A book that lavishes trees with as much care and attention as its human characters, The Overstory is filled with a deep and unabashed love for these majestic beings. The first portion of the book, Roots, is a collection of eight independent short stories featuring nine characters that span from the 19th century to the dawn of the millennium. A different species of tree is present in each one, playing roles that range from major life-saving ones to, well, just being a tree. The characters’ stories continue to develop and some intertwine in the main section aptly titled Trunk, where the core narrative (woven amongst other minor ones) focuses on five individuals who eventually find themselves at the forefront of a radical environmental activist group, likely inspired by the Earth First! movement that emerged in the 1980s. The section ends with a tragedy that causes the group to disperse, and the remaining sections, “Crown” and “Seeds”, describe the aftermath where idealism grapple with reality, and hope lingers on tentatively.

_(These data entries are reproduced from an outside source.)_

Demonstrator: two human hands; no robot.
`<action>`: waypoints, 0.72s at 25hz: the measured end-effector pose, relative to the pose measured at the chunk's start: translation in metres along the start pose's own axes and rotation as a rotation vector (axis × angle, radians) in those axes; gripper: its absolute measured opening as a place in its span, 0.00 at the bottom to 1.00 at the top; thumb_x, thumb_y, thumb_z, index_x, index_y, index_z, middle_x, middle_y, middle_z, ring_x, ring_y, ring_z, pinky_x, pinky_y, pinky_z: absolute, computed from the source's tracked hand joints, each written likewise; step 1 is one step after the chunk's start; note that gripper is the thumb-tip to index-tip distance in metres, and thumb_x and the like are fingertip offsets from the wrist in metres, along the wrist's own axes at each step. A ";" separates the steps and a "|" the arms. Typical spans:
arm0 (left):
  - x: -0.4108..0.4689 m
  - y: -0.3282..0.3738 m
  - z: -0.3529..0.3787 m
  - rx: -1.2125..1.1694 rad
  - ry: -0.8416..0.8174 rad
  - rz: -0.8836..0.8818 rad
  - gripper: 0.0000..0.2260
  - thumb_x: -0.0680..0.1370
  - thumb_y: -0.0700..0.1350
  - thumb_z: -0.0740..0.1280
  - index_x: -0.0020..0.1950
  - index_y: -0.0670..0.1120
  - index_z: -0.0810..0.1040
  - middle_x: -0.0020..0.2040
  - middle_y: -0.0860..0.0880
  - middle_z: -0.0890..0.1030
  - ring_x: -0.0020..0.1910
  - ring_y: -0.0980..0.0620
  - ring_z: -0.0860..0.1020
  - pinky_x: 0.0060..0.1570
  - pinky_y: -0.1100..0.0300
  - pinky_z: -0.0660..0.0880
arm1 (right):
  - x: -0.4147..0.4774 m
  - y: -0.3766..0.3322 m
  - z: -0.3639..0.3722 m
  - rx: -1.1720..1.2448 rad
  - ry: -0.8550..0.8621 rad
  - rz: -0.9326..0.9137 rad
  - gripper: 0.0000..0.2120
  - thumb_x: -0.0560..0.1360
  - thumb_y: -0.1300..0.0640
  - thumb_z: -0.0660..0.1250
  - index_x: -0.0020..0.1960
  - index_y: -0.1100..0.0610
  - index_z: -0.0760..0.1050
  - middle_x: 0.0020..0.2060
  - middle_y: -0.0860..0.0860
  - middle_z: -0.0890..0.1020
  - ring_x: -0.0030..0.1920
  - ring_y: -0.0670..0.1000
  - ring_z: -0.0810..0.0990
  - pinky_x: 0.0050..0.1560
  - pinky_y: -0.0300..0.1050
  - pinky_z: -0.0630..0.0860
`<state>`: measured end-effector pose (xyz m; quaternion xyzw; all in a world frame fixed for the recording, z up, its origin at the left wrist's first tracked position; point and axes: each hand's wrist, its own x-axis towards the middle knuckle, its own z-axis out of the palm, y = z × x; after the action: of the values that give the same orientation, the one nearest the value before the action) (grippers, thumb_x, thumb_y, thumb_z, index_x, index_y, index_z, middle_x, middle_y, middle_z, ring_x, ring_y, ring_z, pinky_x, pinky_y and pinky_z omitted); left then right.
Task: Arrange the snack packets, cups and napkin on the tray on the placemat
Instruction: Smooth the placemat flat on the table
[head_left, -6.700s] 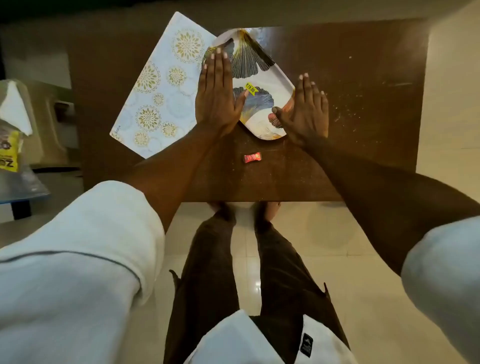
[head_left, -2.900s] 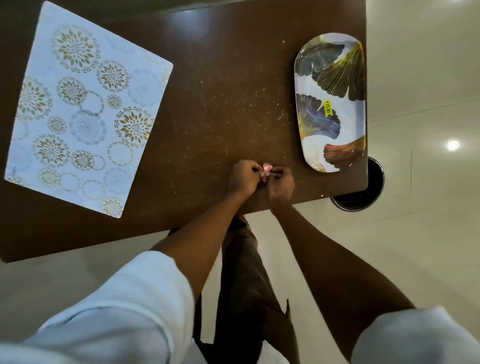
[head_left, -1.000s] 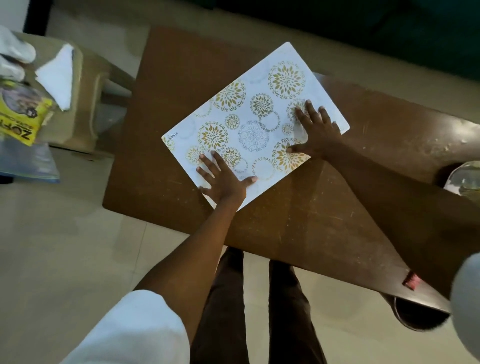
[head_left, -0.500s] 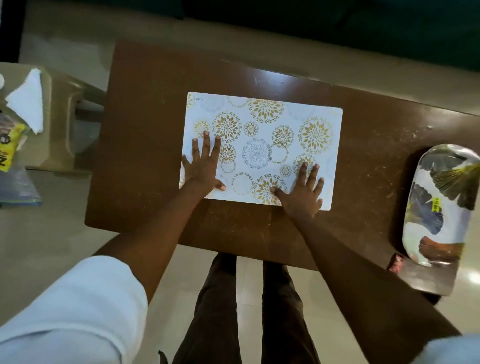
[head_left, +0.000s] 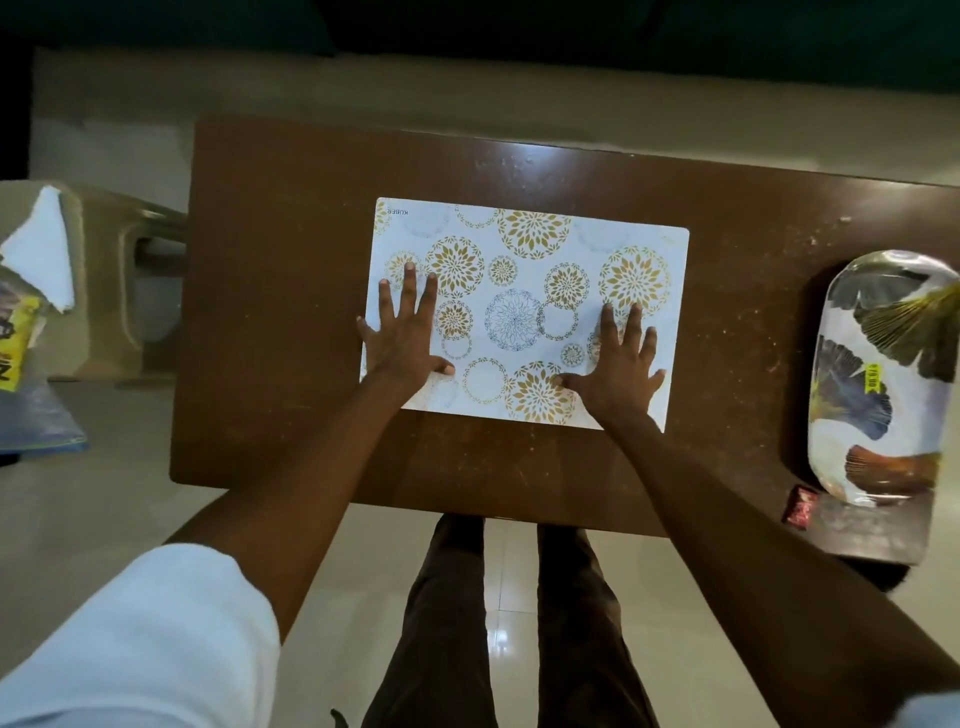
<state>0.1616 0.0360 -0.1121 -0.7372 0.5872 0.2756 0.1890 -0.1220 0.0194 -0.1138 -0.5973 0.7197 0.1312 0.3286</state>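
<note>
A white placemat (head_left: 524, 260) with gold and blue flower circles lies flat in the middle of the brown table (head_left: 291, 218). My left hand (head_left: 402, 332) rests palm down on its near left part, fingers spread. My right hand (head_left: 621, 364) presses its near right corner the same way. An oval tray (head_left: 852, 415) with a leaf pattern and a yellow sticker sits at the table's right end, apart from the mat. A white napkin (head_left: 44, 254) and a yellow snack packet (head_left: 18, 343) lie on a stool at far left. No cups are visible.
A small red wrapper (head_left: 801, 506) lies at the table's near right corner beside the tray. A beige plastic stool (head_left: 111, 291) stands left of the table, with a clear plastic bag (head_left: 36, 415) hanging by it. My legs stand at the near edge.
The placemat has been turned from a slant to lie square with the table's edges, and in the last half second both hands stay flat on it with barely any shift.
</note>
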 end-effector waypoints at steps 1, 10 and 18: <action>0.002 -0.005 -0.002 -0.018 -0.019 0.004 0.63 0.66 0.66 0.79 0.85 0.54 0.38 0.85 0.49 0.35 0.84 0.36 0.40 0.74 0.25 0.57 | 0.002 0.002 -0.004 0.005 -0.021 0.004 0.62 0.66 0.34 0.79 0.85 0.43 0.40 0.84 0.49 0.37 0.84 0.62 0.39 0.75 0.80 0.54; -0.012 0.000 0.011 -0.006 -0.026 0.007 0.63 0.66 0.66 0.78 0.85 0.53 0.37 0.85 0.47 0.35 0.84 0.36 0.40 0.76 0.27 0.58 | 0.000 0.021 -0.007 -0.031 -0.039 -0.024 0.64 0.65 0.33 0.79 0.85 0.43 0.40 0.84 0.49 0.36 0.84 0.63 0.39 0.73 0.81 0.57; -0.012 -0.001 0.015 0.040 -0.009 0.026 0.63 0.66 0.68 0.77 0.85 0.53 0.37 0.85 0.47 0.36 0.84 0.35 0.41 0.77 0.28 0.58 | -0.005 0.025 0.003 -0.010 -0.022 -0.001 0.64 0.65 0.33 0.79 0.85 0.43 0.39 0.84 0.49 0.36 0.84 0.63 0.38 0.74 0.80 0.54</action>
<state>0.1574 0.0544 -0.1160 -0.7244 0.6013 0.2696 0.2025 -0.1441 0.0307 -0.1179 -0.5978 0.7151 0.1412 0.3337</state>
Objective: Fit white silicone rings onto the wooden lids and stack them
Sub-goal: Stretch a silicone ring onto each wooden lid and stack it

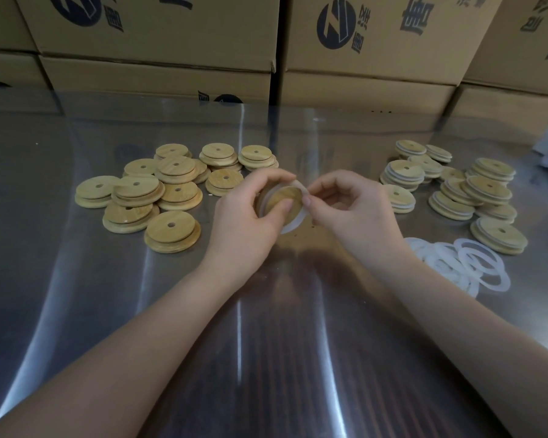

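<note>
- The wooden lid (279, 196) in hand is a round, pale tan disc, tilted with its flat face towards the camera
- A white silicone ring (296, 220) sits partly around it, showing as a thin band along the lid's upper right and lower right edge
- The left hand (247, 219) grips the lid, fingers curled over its top edge and thumb pressed on its face
- The right hand (348, 207) pinches the ring at the lid's right edge between thumb and forefinger, the other fingers loosely curled
- Lid and ring are held between the two hands, above the shiny table (266, 343)
- Bare lids (152, 191) with centre holes lie heaped to the left
- Ringed lids (456, 188) are stacked to the right, with loose rings (462, 263) just in front of them
- Cardboard boxes (155, 42) stand behind the table
</note>
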Tool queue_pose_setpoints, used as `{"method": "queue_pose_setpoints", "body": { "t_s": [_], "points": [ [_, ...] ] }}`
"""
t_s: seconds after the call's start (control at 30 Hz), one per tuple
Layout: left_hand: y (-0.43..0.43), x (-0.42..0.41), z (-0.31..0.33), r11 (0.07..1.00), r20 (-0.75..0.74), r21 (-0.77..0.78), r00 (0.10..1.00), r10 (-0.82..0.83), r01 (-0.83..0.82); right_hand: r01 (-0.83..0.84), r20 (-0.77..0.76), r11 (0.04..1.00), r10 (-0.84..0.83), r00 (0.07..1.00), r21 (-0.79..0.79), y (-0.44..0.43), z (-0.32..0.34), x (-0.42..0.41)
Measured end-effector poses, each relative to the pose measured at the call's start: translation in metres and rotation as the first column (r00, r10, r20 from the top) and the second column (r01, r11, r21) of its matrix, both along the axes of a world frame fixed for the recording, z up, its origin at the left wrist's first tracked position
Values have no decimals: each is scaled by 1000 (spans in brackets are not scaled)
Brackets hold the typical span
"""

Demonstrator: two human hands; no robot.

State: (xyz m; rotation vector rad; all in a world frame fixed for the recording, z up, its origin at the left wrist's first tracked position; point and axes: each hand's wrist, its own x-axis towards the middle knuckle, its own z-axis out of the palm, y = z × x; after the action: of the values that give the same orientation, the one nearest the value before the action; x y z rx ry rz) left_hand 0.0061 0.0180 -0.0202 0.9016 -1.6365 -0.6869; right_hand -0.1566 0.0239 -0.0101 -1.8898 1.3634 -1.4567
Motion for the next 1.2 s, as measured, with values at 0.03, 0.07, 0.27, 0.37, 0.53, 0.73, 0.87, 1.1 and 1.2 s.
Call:
{"method": "queue_pose_setpoints", "body": {
  "t_s": [0.03, 0.07, 0.27, 0.37, 0.53, 0.73, 0.87, 1.1, 1.2],
  "points": [
    [-1, 1, 0, 1000, -19, 16, 1000, 1, -1, 5, 21, 1000, -5, 1000, 21, 0, -1, 1],
    [-2, 1, 0, 1000, -29, 28, 1000, 2, -1, 11, 40, 999, -13, 999, 41, -1, -2, 1],
    [-3, 1, 4, 992, -99, 119, 994, -39, 50, 27, 119, 991, -43, 992, 133, -4, 2, -2],
    [-1, 0, 5, 955, -215, 266, 974, -76, 133, 1, 153, 980, -32, 988, 198, -6, 5, -5],
    [0, -1, 6, 896, -335, 383, 938, -91, 224, -76, 158, 959, 33, 987, 274, -7, 11, -10],
    [-2, 6, 7, 881, -317, 406, 942, -115, 244, -148, 122, 953, 119, 985, 264, -5, 12, -13],
    [-1, 8, 8, 911, -240, 358, 963, -124, 206, -137, 70, 969, 125, 990, 207, -2, 9, -9],
    [-3, 8, 6, 955, -203, 265, 976, -81, 134, -99, 35, 983, 95, 995, 154, -2, 6, -6],
    [-4, 7, 5, 963, -210, 254, 977, -32, 87, -88, 12, 984, 87, 996, 154, -3, 2, -5]
  ]
}}
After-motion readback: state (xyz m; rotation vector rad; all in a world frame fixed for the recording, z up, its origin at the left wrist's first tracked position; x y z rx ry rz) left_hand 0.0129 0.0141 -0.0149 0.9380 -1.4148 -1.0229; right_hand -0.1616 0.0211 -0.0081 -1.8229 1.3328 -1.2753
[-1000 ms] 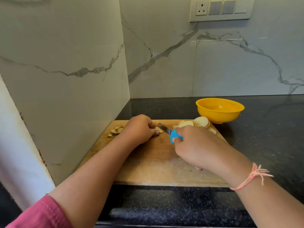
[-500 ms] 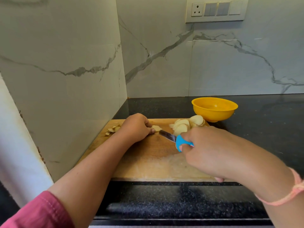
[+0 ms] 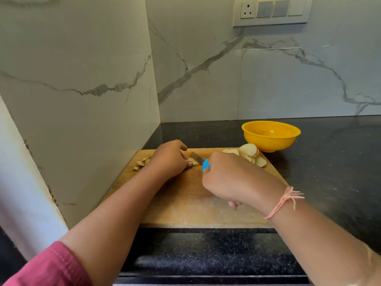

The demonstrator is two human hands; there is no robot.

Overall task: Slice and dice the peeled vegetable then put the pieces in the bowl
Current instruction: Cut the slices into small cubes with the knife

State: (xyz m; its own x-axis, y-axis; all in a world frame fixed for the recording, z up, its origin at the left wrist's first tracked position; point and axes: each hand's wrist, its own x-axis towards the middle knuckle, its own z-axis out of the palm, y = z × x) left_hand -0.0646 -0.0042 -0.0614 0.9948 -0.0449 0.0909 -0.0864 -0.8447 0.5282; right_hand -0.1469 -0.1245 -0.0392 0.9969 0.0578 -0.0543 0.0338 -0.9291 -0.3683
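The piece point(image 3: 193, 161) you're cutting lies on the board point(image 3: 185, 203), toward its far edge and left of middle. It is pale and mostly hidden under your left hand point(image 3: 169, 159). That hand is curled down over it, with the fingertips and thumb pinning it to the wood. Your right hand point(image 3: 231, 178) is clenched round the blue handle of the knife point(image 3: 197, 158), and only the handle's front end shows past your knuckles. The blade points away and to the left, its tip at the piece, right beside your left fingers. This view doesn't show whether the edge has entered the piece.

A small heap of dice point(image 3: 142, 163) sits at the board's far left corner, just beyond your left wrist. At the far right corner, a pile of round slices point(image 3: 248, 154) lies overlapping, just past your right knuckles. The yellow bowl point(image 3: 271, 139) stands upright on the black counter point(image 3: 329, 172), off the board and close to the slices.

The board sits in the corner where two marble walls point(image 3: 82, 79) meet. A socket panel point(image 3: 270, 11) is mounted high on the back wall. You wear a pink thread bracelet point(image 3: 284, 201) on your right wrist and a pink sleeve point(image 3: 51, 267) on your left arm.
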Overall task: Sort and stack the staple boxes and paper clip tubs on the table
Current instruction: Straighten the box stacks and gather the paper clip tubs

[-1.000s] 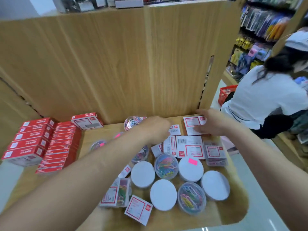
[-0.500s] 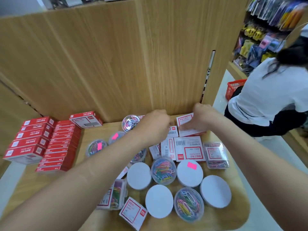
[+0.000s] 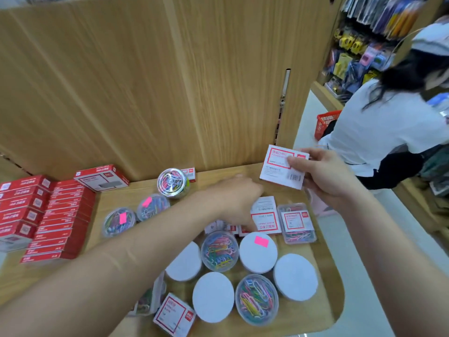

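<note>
Right now the right hand (image 3: 325, 177) holds a white staple box (image 3: 283, 166) up off the tabletop (image 3: 325, 305), with the thumb across its red-framed label and the fingers curled behind it. The left hand (image 3: 233, 200) reaches down onto a loose group of white boxes (image 3: 266, 216) near the back middle of the tabletop. Its fingertips touch them, but I cannot tell whether it grips one. Just beside these boxes on the right lies a clear case of coloured paper clips (image 3: 297, 223). In front of them, round paper clip tubs (image 3: 220, 250) sit close together, some showing coloured clips and some plain white tops; others stand apart toward the left. Red staple boxes (image 3: 36, 215) are stacked in rows at the left edge. Another person in a white top (image 3: 388, 127) is at the right, beside a red basket (image 3: 326, 122).
</note>
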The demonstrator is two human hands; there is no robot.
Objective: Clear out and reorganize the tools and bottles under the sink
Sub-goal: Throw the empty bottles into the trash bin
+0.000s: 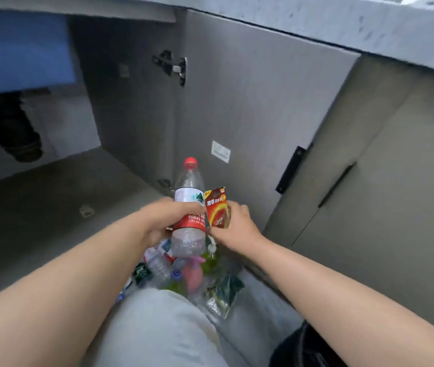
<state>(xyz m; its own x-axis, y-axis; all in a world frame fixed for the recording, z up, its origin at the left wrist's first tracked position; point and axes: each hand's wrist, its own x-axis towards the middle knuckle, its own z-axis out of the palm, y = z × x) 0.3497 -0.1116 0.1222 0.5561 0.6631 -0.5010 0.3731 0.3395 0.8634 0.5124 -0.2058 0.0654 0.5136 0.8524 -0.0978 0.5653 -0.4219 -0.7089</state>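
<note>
My left hand (167, 219) grips a clear plastic bottle (188, 210) with a red cap and a red and white label, held upright in front of the open cabinet. Right beside it, my right hand (237, 226) holds a small red and orange battery pack (217, 209) by its lower edge. Both hands hover above a pile of bottles (173, 268) on the floor: clear ones, a pink spray bottle, a green-tinted one, and dark green packets.
The open grey cabinet door (250, 107) stands just behind my hands, hinges on its left edge. The cabinet floor (38, 207) lies to the left, with a black drain pipe (17, 133) under a blue sink basin. My knee (157, 327) is at the bottom.
</note>
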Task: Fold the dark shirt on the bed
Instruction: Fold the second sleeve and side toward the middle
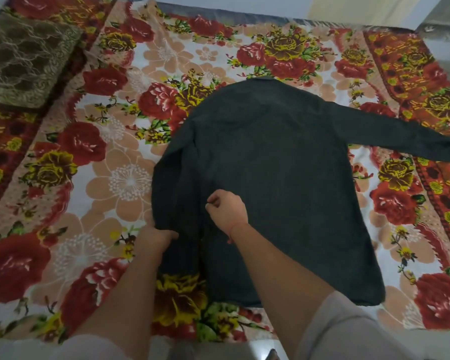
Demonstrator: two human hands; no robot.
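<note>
The dark shirt [270,178] lies back side up in the middle of the bed [109,183], collar at the far end. Its right sleeve stretches out flat to the right edge of the view. The left side is folded inward over the body. My left hand [159,236] grips the folded left edge low down, fingers tucked under the cloth. My right hand [227,207] rests on the shirt just right of that fold, fingers curled and pinching the fabric.
A floral bedsheet in red, yellow and peach covers the bed. A brown patterned cushion [24,61] sits at the far left corner. A pale wall and floor show beyond the bed's far right corner.
</note>
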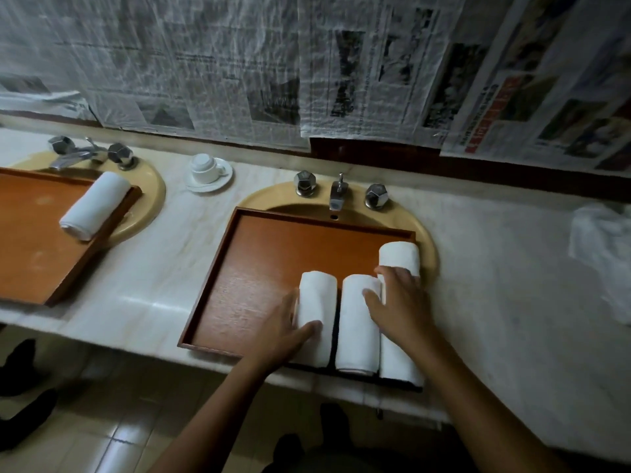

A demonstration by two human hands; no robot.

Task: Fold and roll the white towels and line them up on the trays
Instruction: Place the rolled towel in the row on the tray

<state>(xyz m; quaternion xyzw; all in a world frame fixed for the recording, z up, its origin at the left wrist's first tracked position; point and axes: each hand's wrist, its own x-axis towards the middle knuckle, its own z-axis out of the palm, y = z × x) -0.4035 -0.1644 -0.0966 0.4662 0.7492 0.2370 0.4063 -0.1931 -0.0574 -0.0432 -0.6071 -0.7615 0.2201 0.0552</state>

Much of the plot happens around trees where they serve as objects of scientific study, places of habitation and refuge, sources of nourishment and material, artistic inspiration, reminders of the past and many more. Powers takes care to differentiate each species of tree by highlighting their unique abilities, which often prompted much Googling and Wikipedia browsing from this tree-illiterate reader and wondrous fascination upon realising that they were all true — who knew that aspens grow in clonal colonies of which the oldest, Pando, has a root system that is 80,000 years old and occupies 43 hectares? Or that the gingko reproduces through sperm that grow from pollen grains and swim a short distance inside the seed to fertilise the ovule? A character writes a book detailing all these facts and more, with her discovery of how trees talk to each other and act as one connected, thinking organism inspiring other characters to act (a thinly-veiled reference to the actual book “The Hidden Life of Trees”).

Powers’ prose is rich and evocative, and his inclusion of words from the unfamiliar territory of plants — words like “serotinous” and “marcescent” — gives ordinary moments a touch of the otherworldly. He is also careful not to be too didactic in a book where half the characters eventually become hippy tree huggers for a while. There is a scientist who gives a dramatic speech defending the need to preserve plants for their own sake, but also other scenes where the trees are just a tangential part of the story: the computer programmer who creates virtual universes that are ever-expanding by translating the processes of evolution and growth into code; the story of a couple hanging together through illness and death with their love of books; the behavioural scientist who tries to figure out what makes environmentalists tick.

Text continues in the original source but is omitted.